変性、アニーリング、および重合のステップは、1 つの PCR サイクルを構成します。一般的な PCR 反応では、最適な DNA 増幅に 25 ~ 35 サイクルが必要です。
1 サイクルの終わりに、1 つの DNA テンプレートが 2 つの DNA 分子を形成します。 2 サイクルの終わりに、2 つの DNA は 4 つの DNA 分子を形成し、3 サイクルの終わりには 8 つの DNA 分子に増幅されます。 n サイクルの終わりには、元の DNA テンプレートのコピーが 2n になります。
各サイクルの後、次のサイクルのテンプレートとして機能できる DNA 分子の数は指数関数的に増加します。サイクルごとのテンプレート数のこの増加は、PCR における DNA 分子の増幅の背後にある基礎です。
PCR 技術を使用した DNA 分子の指数関数的増幅 (写真提供:Enzoklop/Wikimedia commons)
PCR の長所と短所は何ですか?
PCR 技術の主な利点は、わずか数時間で数百万から数十億の DNA コピーを生成できることです。この技術は迅速で習得が比較的容易で、基本的な実験室条件下で実行できます。
主な欠点は、技術が非常に敏感であるため、増幅に使用されるサンプルには汚染物質が含まれていない必要があることです。

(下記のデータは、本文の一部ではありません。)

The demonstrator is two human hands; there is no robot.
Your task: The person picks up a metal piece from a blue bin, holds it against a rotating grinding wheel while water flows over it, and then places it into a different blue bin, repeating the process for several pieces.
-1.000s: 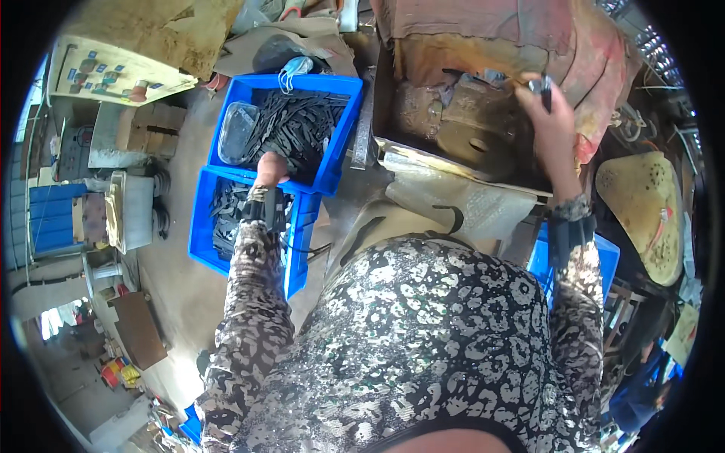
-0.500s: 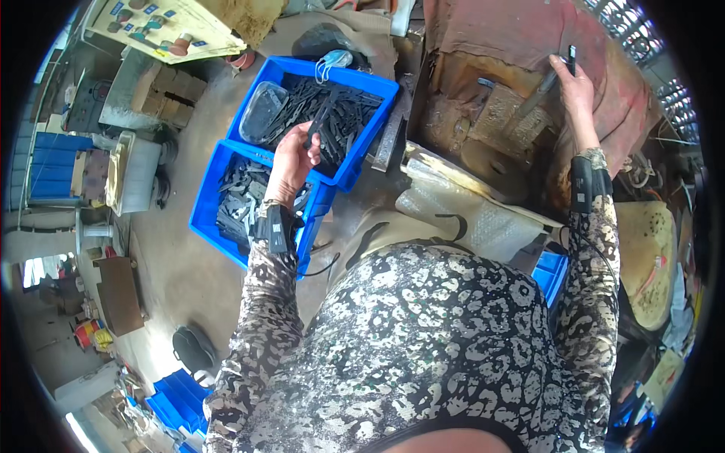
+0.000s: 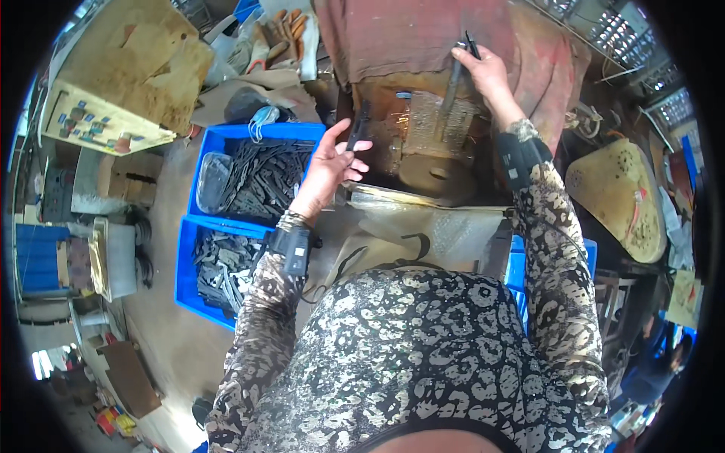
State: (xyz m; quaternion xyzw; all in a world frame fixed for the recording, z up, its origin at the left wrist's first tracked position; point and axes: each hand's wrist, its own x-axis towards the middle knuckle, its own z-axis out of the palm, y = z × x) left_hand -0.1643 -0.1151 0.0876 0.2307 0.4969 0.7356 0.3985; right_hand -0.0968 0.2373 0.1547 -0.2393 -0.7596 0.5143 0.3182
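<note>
My left hand (image 3: 332, 166) pinches a dark flat strip (image 3: 360, 124), held upright with some fingers spread out. It has come up at the left edge of a grimy machine bed (image 3: 385, 143). My right hand (image 3: 487, 75) is closed at the far side of the bed, with a short black bar (image 3: 472, 45) sticking up from its fingers. A slanting metal rod (image 3: 451, 94) rises from the bed to my right thumb; whether the thumb touches it I cannot tell. On the near part of the bed lies a brown round disc (image 3: 434, 177), close to a perforated block (image 3: 423, 124).
Left of me, a blue bin (image 3: 321, 134) holds dark strips and a clear plastic tub (image 3: 215, 181). A second blue bin (image 3: 181, 264) with grey strips stands nearer. Reddish cloth (image 3: 415, 38) drapes behind the bed. A worn stool seat (image 3: 623, 200) is at right.
My left hand has carried the dark strip from over the bin rightward to the machine bed. The whole view has turned, and my right hand still grips the black bar.
</note>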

微量の不要な DNA でさえ、目的の DNA とともに増幅され、誤った結果をもたらす可能性があります。
別の欠点は、プライマーを設計するために DNA の配列情報が必要なことです。さらに、プライマーは DNA の間違った部位にアニーリングすることがあります。このようなプライマーの非特異的アニーリングは、DNA の間違ったフラグメントの増幅につながる可能性があります。
まれに、DNA ポリメラーゼが間違った塩基を取り込んで、目的の DNA の配列が変化し、下流のプロセスに影響を与える可能性があります。

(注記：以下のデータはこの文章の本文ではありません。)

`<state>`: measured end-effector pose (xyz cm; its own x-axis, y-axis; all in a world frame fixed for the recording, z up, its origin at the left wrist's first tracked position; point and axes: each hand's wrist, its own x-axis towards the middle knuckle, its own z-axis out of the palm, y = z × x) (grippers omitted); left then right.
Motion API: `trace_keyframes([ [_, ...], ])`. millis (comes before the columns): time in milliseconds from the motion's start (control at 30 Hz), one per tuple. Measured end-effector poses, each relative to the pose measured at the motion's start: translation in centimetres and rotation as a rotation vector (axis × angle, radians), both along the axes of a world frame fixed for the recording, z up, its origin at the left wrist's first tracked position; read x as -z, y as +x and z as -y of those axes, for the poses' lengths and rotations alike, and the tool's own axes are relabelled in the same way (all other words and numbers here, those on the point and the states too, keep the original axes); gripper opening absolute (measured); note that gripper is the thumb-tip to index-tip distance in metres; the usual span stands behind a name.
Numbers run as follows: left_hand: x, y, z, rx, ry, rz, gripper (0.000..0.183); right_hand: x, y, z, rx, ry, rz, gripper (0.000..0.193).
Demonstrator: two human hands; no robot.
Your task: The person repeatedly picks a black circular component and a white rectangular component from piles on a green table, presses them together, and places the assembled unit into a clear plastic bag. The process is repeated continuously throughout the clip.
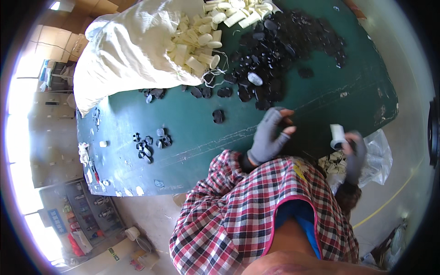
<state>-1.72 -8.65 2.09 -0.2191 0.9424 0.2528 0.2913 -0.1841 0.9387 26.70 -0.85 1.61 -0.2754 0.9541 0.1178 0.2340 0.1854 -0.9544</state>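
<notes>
My left hand, in a grey fingerless glove, hovers over the near edge of the green table. Its thumb and fingers are apart with nothing between them. To the right, beyond the table's edge, my right hand is closed on a white plastic tube with a black end. That hand is slightly blurred. Beneath it is a clear plastic bag with many cream pieces in it. Black oval caps lie heaped on the table ahead of my left hand, and one single cap sits nearer.
A large white sack lies at the back left, cream tubes spilling from its mouth. Small black parts are grouped on the left of the table. Cardboard boxes and a shelf of items stand farther left.
</notes>
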Motion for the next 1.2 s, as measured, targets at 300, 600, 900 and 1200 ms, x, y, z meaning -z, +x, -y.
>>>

PCR 反応を成功させるために必要なのは、純粋な遺伝物質、適切なプライマー セット、および適切なアニーリング温度だけです。
このテクノロジーはどこで使用できますか?
PCR の主な用途は、混合 DNA サンプルからの選択的な DNA 分離です。これは、感染症、遺伝病、およびいくつかの種類の癌を短期間で診断するのに役立ちます。また、科学捜査で犯罪者を特定し、親子関係をテストするためにも使用されます。
これは、分子生物学、遺伝子クローニング、組換え DNA 技術、および突然変異誘発を含むほとんどのアプリケーションの基礎を形成します。
結論
Kary Mullis によって規定された、シンプルで汎用性の高い PCR 技術の実用的な進歩は、生物学的研究を劇的に変革しました。私たちがしなければならないことは、小さなチューブで適切な濃度の PCR のすべてのコンポーネントを混合し、PCR マシン (サーモサイクラー) にロードして、数時間待つことだけです。待機期間の後、研究者は数百万から数十億 対象の DNA のコピー。すごいと思いませんか?
これが、この画期的な発見の前に使用された方法と比較して、PCR が DNA コピーを生成するための迅速で信頼性の高い技術であり続ける理由です。